TASK INSTRUCTIONS = If a line below contains the string "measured", copy it out.

DATASET EXTRACT =
>>>>

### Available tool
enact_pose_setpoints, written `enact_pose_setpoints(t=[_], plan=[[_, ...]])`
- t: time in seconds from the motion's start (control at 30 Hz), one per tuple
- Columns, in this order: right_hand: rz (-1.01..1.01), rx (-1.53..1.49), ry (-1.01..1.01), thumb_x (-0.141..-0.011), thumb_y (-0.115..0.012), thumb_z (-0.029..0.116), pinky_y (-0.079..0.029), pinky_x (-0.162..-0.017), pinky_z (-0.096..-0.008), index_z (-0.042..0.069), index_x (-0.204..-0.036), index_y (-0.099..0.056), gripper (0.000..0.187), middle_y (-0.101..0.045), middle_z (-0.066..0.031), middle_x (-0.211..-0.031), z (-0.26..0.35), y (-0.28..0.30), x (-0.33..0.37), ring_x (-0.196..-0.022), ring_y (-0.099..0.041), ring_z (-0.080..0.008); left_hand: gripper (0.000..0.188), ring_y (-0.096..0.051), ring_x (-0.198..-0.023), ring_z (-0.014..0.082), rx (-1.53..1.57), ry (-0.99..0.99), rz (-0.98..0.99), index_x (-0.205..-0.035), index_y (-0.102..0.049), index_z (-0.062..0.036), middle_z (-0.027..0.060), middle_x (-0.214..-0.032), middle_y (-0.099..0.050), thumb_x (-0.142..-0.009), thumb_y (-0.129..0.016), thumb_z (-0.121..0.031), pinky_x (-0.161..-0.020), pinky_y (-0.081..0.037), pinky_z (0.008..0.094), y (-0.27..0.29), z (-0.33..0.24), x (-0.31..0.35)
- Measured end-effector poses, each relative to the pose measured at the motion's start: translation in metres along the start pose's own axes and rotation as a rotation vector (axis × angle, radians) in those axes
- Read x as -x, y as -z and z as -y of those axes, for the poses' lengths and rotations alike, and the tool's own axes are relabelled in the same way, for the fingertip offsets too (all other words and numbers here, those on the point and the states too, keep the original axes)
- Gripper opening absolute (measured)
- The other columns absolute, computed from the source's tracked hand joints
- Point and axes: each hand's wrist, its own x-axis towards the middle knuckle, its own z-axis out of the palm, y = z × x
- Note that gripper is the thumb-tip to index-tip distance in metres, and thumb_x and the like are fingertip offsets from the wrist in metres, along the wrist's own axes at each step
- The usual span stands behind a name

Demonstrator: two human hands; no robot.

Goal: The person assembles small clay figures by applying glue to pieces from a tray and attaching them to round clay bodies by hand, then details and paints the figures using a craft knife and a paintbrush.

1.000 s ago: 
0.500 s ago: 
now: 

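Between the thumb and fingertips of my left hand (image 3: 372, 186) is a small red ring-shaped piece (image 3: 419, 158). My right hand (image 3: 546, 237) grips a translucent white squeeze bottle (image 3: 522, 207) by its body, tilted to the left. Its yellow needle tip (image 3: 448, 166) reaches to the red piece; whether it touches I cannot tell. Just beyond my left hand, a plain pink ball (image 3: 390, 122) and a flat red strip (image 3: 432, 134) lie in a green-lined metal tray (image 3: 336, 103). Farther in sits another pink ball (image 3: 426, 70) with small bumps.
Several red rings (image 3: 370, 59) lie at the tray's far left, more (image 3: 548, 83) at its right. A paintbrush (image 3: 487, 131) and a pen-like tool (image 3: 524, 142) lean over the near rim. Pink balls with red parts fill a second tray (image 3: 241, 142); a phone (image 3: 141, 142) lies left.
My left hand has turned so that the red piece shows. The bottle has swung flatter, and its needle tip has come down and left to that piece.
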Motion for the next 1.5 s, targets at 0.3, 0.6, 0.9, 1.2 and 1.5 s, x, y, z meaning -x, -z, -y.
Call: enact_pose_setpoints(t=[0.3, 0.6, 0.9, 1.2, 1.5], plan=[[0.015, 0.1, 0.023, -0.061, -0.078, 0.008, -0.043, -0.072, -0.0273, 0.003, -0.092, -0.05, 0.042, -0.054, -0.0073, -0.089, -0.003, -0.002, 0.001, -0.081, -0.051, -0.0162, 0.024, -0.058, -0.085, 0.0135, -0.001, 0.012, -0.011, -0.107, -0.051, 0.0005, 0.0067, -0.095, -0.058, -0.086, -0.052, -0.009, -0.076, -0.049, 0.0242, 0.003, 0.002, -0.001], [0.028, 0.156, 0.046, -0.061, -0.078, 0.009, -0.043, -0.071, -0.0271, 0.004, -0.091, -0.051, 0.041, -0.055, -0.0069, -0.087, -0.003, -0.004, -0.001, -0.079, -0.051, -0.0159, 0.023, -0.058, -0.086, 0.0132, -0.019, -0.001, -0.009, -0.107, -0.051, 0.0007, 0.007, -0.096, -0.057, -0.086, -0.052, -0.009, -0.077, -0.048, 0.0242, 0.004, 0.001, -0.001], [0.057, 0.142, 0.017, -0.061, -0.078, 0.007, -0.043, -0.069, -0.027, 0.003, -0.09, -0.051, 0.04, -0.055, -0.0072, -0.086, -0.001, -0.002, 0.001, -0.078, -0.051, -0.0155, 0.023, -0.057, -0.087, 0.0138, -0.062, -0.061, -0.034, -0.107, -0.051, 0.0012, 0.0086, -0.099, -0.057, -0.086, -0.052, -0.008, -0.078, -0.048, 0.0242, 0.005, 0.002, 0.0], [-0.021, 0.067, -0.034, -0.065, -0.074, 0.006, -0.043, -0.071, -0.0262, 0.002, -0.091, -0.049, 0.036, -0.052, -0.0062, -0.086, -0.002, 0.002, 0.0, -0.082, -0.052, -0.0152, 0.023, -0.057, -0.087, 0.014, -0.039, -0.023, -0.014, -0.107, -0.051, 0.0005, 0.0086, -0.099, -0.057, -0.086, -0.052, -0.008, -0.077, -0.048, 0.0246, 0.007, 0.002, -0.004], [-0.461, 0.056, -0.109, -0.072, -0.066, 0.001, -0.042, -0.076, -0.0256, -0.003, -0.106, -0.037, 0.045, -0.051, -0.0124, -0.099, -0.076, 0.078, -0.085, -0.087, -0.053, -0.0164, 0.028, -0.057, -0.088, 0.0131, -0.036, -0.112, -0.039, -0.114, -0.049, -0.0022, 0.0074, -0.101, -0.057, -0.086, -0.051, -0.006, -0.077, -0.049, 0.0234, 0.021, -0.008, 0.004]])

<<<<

OUTPUT =
- Measured end-effector poses, each relative to the pose measured at the motion's start: translation in metres along the start pose's own axes and rotation as a rotation vector (axis × angle, radians) in those axes
- Gripper opening absolute (measured)

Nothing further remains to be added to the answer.